• **Task**: Look through the data for the string "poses". Copy every line where it is found.

• **Records for the exercise**:
⟨
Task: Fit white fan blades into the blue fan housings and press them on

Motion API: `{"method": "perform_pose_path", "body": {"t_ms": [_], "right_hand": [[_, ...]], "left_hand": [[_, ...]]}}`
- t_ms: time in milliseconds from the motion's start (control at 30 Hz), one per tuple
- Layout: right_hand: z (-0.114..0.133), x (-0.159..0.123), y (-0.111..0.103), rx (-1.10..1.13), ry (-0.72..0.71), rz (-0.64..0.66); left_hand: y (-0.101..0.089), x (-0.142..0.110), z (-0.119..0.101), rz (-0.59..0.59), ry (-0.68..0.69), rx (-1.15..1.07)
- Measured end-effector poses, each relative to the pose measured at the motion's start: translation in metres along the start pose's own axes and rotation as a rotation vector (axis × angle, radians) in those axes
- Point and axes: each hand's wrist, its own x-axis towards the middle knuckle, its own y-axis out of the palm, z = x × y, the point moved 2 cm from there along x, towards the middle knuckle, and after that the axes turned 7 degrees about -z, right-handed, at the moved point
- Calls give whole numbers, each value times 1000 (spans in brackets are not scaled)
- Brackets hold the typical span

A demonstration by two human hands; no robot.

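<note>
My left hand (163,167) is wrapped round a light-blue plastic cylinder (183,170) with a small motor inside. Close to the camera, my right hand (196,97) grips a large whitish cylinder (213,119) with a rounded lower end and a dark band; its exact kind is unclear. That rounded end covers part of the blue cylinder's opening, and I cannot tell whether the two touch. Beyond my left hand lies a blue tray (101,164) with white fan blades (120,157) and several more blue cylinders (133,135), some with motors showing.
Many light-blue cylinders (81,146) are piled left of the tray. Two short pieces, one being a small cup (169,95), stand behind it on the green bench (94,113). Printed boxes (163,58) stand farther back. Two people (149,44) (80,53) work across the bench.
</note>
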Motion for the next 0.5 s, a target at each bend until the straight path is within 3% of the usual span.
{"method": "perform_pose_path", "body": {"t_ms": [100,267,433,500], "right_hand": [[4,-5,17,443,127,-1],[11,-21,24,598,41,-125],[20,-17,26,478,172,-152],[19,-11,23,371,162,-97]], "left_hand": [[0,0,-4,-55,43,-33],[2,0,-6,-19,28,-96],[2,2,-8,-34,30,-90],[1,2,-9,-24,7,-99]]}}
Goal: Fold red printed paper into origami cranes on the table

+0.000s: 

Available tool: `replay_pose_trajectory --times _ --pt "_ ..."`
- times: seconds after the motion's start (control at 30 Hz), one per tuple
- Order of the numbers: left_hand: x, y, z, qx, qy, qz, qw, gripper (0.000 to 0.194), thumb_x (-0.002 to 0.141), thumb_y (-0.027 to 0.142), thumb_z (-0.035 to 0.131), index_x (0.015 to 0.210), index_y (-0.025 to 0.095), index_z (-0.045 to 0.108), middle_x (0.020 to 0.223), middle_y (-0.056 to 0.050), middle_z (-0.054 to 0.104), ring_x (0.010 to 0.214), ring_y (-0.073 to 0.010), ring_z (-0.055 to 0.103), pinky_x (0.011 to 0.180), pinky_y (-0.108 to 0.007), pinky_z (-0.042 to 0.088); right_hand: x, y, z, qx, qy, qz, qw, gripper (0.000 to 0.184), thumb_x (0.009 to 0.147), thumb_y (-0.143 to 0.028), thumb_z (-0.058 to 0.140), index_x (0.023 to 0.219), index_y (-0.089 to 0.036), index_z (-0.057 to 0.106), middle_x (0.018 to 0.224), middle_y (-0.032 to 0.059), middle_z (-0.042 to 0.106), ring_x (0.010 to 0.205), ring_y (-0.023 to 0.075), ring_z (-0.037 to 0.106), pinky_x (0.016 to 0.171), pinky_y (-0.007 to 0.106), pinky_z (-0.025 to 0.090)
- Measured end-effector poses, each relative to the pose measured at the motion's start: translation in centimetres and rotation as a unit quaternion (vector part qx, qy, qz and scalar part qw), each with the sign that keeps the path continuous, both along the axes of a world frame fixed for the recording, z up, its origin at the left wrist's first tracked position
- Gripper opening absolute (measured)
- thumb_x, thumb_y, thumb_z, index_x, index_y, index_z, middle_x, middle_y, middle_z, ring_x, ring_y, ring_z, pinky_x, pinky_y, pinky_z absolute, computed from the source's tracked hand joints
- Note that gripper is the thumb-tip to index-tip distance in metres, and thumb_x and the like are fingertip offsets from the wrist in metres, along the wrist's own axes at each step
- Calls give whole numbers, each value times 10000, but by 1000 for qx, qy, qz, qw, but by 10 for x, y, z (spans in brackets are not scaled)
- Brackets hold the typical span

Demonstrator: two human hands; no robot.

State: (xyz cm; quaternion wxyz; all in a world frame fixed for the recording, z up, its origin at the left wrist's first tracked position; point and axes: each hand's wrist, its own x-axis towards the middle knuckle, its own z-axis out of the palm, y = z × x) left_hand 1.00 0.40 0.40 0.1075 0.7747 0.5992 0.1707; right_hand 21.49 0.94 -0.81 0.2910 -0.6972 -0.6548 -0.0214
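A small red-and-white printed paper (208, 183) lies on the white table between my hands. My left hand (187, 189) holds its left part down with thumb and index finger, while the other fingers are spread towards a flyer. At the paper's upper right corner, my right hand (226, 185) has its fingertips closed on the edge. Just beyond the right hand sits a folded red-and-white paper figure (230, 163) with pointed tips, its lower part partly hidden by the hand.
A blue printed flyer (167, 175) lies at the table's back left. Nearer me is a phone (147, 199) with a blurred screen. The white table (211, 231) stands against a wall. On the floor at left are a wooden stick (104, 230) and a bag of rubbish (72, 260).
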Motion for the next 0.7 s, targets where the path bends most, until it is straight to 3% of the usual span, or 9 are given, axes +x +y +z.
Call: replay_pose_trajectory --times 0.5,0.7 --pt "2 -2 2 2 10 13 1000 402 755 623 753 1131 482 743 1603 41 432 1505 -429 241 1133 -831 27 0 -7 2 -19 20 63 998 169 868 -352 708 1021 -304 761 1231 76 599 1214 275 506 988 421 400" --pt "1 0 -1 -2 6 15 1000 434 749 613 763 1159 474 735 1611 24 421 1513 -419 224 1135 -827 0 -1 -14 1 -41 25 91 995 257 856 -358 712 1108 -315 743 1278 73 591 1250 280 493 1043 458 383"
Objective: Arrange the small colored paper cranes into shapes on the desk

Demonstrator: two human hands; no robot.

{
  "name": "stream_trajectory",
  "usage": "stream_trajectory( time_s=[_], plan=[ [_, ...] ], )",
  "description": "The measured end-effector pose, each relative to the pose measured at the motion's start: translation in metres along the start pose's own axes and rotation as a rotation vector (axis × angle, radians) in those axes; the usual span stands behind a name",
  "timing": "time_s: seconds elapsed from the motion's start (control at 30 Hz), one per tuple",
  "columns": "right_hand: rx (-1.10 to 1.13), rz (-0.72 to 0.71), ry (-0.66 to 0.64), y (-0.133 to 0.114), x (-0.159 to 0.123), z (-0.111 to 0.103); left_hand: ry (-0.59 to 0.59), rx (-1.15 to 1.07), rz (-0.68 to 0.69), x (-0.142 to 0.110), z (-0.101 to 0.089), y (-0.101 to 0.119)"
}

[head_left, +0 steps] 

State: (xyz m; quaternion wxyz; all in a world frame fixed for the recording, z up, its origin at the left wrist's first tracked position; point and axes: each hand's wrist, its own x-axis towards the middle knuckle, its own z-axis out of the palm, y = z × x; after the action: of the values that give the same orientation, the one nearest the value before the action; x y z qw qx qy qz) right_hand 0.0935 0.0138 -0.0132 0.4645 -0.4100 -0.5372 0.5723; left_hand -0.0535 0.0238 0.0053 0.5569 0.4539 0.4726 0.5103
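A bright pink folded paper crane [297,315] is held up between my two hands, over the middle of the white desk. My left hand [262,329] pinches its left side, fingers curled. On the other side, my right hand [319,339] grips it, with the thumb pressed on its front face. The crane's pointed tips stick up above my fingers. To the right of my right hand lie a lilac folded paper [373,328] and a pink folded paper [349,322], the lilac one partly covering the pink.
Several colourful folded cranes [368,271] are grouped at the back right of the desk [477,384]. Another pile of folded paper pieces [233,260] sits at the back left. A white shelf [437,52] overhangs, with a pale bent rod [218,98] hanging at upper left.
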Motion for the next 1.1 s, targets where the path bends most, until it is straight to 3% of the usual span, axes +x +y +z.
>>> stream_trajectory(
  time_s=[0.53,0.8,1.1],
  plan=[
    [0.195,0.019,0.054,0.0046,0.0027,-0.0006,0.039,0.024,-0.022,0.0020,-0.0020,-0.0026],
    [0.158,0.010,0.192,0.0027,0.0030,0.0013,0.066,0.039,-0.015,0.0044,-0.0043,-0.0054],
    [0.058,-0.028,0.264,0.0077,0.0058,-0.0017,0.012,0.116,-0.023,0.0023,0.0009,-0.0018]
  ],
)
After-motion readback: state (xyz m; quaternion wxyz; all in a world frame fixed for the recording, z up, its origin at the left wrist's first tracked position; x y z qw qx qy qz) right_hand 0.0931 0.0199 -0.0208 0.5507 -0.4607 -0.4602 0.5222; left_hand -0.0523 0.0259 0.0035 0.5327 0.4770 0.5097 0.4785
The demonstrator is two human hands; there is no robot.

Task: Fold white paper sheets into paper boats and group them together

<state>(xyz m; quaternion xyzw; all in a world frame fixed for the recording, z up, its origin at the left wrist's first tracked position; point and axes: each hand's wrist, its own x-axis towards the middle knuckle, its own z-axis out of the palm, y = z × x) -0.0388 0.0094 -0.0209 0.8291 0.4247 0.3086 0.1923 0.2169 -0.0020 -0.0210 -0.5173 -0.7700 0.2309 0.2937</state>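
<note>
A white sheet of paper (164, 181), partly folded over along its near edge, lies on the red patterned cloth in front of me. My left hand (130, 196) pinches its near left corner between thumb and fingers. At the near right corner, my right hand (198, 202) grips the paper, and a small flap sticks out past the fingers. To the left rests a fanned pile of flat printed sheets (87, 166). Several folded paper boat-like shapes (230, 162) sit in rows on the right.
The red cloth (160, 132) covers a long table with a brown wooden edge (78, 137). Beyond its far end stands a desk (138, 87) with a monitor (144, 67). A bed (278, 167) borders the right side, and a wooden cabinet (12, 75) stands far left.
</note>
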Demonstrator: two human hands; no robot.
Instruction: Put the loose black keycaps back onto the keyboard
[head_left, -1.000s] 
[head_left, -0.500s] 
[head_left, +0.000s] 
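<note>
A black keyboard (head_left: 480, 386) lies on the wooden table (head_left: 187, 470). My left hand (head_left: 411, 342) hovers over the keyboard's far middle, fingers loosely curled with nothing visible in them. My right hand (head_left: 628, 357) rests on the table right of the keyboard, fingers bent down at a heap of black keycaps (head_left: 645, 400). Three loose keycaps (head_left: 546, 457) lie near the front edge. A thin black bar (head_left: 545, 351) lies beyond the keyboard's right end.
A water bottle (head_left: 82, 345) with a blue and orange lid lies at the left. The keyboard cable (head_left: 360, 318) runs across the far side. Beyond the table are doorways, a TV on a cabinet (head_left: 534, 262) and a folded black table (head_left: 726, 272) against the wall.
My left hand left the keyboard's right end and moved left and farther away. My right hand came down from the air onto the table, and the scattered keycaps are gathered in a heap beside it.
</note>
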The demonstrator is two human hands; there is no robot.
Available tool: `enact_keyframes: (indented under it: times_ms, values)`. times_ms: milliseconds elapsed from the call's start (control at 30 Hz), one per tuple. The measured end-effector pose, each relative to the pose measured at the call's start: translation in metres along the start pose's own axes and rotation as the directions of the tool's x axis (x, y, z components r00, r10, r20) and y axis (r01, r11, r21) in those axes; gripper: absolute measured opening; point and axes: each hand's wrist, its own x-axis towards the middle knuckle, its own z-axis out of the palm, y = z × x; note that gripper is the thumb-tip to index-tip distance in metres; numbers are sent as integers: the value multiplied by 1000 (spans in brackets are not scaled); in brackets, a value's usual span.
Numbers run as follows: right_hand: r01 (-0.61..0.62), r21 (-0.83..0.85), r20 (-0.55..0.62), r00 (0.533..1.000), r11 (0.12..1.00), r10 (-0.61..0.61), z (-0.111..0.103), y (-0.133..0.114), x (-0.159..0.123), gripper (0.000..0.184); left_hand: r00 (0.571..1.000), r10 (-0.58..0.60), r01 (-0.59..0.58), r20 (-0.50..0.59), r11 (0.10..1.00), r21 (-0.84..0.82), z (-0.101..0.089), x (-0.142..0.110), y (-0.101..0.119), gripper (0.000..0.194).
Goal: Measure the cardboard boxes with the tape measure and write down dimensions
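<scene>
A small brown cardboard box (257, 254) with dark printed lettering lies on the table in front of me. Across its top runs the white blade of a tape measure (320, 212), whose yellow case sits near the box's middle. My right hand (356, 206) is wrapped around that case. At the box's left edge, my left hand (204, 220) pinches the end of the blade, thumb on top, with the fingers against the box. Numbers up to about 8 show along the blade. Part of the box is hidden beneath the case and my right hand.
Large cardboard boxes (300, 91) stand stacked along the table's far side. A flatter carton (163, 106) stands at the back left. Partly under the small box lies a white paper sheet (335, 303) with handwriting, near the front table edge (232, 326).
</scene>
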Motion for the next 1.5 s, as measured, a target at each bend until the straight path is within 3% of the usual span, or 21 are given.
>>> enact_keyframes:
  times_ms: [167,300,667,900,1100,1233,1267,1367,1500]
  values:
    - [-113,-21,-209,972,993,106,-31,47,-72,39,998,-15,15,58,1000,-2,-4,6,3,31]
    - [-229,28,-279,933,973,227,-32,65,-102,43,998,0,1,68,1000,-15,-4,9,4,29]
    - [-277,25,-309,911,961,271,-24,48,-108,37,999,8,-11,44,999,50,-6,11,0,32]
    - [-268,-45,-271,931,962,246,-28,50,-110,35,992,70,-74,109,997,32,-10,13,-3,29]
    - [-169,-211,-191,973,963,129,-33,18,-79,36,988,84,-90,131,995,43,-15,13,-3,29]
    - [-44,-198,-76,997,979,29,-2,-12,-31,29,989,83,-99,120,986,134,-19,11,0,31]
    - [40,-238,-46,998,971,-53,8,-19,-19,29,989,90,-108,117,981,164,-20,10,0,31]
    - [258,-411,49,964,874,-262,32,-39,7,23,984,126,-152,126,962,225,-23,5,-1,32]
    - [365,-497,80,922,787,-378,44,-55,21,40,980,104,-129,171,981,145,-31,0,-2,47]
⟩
• **The completed task**:
- Measured end-effector poses, each relative to the pose measured at the motion's start: translation in metres along the start pose's own axes and rotation as a rotation vector (axis × angle, radians) in those axes
- Measured end-effector poses, each relative to the pose measured at the motion's start: translation in centimetres and rotation as a unit quaternion (vector part qx, qy, qz and scalar part qw), each with the sign that keeps the path continuous, both along the axes of a world frame fixed for the recording, z up, its origin at the left wrist's first tracked position

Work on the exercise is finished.